#### What the task requires
Please report how many lines in the following material hold the string "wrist", giving only the number.

BEGIN

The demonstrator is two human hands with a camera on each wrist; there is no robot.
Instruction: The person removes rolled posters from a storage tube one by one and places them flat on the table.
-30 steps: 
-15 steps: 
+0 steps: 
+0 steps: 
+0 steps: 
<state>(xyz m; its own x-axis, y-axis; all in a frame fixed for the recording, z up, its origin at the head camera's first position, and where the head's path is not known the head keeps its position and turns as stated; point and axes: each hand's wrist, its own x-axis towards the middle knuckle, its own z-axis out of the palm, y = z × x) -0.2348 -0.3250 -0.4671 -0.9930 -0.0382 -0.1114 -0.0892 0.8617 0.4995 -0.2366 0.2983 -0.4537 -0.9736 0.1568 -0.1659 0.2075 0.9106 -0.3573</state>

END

#### The completed task
2